First, consider the problem of allocating objects when to each object is associated a priority order over its potential recipients. Suppose that at an allocation, agent i would prefer agent j’s assignment to his own. Then, we say that envy is not justified, if in the priority order attached to the object assigned to agent j’s, agent i is ranked lower than agent j (Balinski and Sönmez 1999). The envy constraints have to take into account, or respect, the priorities, and we could speak then of an allocation satisfying the priority-respecting no-envy conditions.

For the problem of allocating objects when objects are not indexed by priority orders over potential recipients, the starting point is also the comparison for each agent, of (i) the welfare that he would experience if he were to consume each of the other agents’ assignments and (ii) his welfare when he consumes his own assignment. However, this thought experiment is complemented with an attempt at correcting a preference going the wrong way: if agent i would prefer agent j’s assignment to his own, the most natural thing to do would be to transpose their assignments. Let us then distinguish between two possible subtypes of situations.
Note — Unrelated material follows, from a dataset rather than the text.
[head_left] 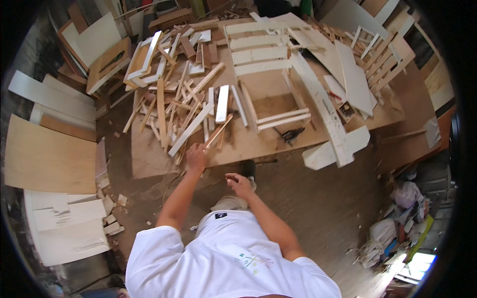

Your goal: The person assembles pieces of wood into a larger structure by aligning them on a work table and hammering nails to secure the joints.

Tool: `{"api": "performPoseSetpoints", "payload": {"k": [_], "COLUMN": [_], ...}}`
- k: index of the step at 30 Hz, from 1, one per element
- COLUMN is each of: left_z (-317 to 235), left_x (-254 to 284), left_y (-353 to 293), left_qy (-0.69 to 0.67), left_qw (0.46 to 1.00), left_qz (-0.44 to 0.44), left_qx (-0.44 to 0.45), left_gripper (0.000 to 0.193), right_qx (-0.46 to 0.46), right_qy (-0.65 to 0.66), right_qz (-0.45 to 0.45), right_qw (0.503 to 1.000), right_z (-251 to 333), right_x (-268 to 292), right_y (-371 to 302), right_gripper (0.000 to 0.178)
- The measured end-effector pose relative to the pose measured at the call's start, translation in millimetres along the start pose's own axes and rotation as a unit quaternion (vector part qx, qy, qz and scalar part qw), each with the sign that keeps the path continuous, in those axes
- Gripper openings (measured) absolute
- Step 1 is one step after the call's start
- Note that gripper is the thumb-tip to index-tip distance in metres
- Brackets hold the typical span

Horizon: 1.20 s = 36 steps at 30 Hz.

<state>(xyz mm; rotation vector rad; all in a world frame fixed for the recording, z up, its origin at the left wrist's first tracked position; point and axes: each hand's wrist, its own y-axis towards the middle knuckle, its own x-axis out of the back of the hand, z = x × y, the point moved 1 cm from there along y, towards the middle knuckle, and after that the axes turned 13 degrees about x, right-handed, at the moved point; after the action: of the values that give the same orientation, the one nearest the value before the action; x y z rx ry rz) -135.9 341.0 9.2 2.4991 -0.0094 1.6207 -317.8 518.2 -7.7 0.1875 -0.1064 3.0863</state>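
My left hand (196, 157) is closed around the lower end of a thin wooden strip (218, 132) at the near edge of the work table. The strip slants up and to the right over the boards. In front of my body, just off the table's near edge, my right hand (239, 185) hangs with its fingers loosely apart and nothing in them. Beyond my left hand lies a tangled pile of wood offcuts (191, 102), some bare and some white. A white block (222, 103) and a long whitish strip (191, 130) lie closest to it.
A slatted wooden frame (261, 57) lies on the table (154, 166), with a dark tool (290, 135) near its corner. A long white board (320, 107) overhangs the near edge. Panels (49, 154) lean at left; bags and rubbish (387, 233) lie at right.
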Motion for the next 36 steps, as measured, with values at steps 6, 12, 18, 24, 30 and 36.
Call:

Suppose first that ownership is mixed, namely some objects are initially owned by particular agents, the others being collectively owned. In such a situation, a natural way to respect private ownership, in fact, the most natural way to make the expression “private ownership” operational, is to require of an allocation that it meets the individual-endowment lower bound: any agent who is endowed with an object should be assigned one that he finds at least as desirable as the one he owns. Now, if at an allocation, agent i would prefer agent j’s assignment to his own, the transposition of their assignments may cause a violation of the individual-endowments lower bound for agent j, and this would get in the way of ownership rights. So, the violation of envy would be acceptable: envy would not be “justified” (Yılmaz 2010). It is a definition that give primacy to ownership rights over fairness. It enforces fairness only to the extent that it does not interfere with property rights. Here the envy constraints are weakened to accommodate ownership rights, and we could speak of an allocation satisfying the ownership-respecting no-envy conditions.
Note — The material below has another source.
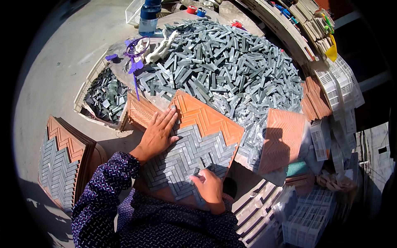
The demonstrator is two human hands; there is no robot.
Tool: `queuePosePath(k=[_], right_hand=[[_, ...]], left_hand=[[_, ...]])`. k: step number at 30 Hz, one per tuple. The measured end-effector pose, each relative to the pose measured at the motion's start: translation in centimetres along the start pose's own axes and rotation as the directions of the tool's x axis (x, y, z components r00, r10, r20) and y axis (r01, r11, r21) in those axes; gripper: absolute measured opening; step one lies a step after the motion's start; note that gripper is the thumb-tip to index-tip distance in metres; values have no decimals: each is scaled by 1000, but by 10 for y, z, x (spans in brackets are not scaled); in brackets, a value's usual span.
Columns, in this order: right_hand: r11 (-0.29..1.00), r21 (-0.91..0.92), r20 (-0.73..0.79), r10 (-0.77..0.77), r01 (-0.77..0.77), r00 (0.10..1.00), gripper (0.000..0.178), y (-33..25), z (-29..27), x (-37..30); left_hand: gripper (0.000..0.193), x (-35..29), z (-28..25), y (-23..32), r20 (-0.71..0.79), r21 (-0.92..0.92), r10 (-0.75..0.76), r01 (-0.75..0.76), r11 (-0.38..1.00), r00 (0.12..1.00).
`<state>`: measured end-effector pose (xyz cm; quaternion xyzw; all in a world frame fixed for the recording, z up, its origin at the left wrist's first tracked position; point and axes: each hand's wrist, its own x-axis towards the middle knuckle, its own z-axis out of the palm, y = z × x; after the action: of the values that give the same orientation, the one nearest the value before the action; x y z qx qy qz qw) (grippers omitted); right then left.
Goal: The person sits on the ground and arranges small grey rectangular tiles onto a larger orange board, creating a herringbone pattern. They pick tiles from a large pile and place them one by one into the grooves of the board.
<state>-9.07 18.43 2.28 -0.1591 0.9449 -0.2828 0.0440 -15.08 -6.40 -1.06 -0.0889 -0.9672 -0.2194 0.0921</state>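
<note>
nearest, a dark patterned sleeve (105,177) runs up to the left hand, and the right hand (209,190) reaches in over the lower right edge of an orange mould (206,113). the right fingers are bent, their tips down at a few loose-looking grey strips (201,165) that sit on top of the others; whether they pinch one i cannot tell. the laid strips (178,153) form a herringbone under and around those fingertips, filling the lower and middle part of the mould. the left hand (159,132) lies open across the upper left edge, fingers stretched out, thumb over the laid strips and fingertips near the bare orange grooves (they grip nothing that i can see).

off to the left stands a stack of moulds (64,142), its top one partly filled with the same pattern. to the right, a salmon mould (285,120) lies tilted, with a shadow over it. beyond the hands, a pale crate (99,120) holds dark pieces (105,97), beside a wide heap of grey strips (231,66). at the heap's left rest white gloves (163,47) and a purple thing (136,64); farther back stands a blue bottle (149,18).
</note>
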Motion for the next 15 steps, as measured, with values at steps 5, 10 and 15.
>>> queuePosePath(k=[5,10,15], right_hand=[[984,-153,57,97,-87,994,34,-6,11,-7],[973,163,96,147,-161,984,28,-10,1,-7],[862,495,155,33,-107,987,24,-14,-20,48]], left_hand=[[79,-1,1,-2,20,-18,18,-18,1000,1000],[79,-4,1,0,-22,-61,2,-4,998,1000],[80,-6,0,0,-46,-41,-28,26,999,999]])
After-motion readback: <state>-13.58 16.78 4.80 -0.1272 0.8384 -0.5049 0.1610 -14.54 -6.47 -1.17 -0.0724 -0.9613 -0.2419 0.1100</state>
  • Law of demand versus size monotonicity versus inclusion monotonicity In classical demand theory, the expression “law of demand” refers to the negative impact that the price of a good has on the demand for the good: the higher the price, the less of it a consumer buys. In the context of object allocation when each agent may consume several, it has been used to mean that confronted to two choice sets that are related by inclusion, a consumer would choose from the larger set a set that contains the set it would choose from the smaller one. Thus, the standard meaningFootnote 14 has to do with an economic institution; it presumes that a specific allocation rule is used, that resource allocation is mediated through prices. Also, to the extent that we think of prices as determining choice sets, a rise in the price of a good implies a particular way in which the choice set expands. However, the intended meaning in object allocation theory has to do with preferences, with the psychology of the individual consumer, before the economist steps in so to speak.

The similarity between the property we need to name and the property of demand theory seems much too tenuous to justify that the same names or expressions be used for both. An alternative proposal that had been made, demand monotonicity, seems to be well adapted to that property. The property that the number of elements in the set chosen from the larger opportunity set contains more elements than the set chosen from the smaller opportunity set could be called size monotonicity (Alkan 2002, uses the expression “cardinal monotonicity”). A related property would say that in the same circumstances, the subset chosen from the larger opportunity set contains the subset chosen from the smaller opportunity set. The expression inclusion monotonicity could be used to designate it.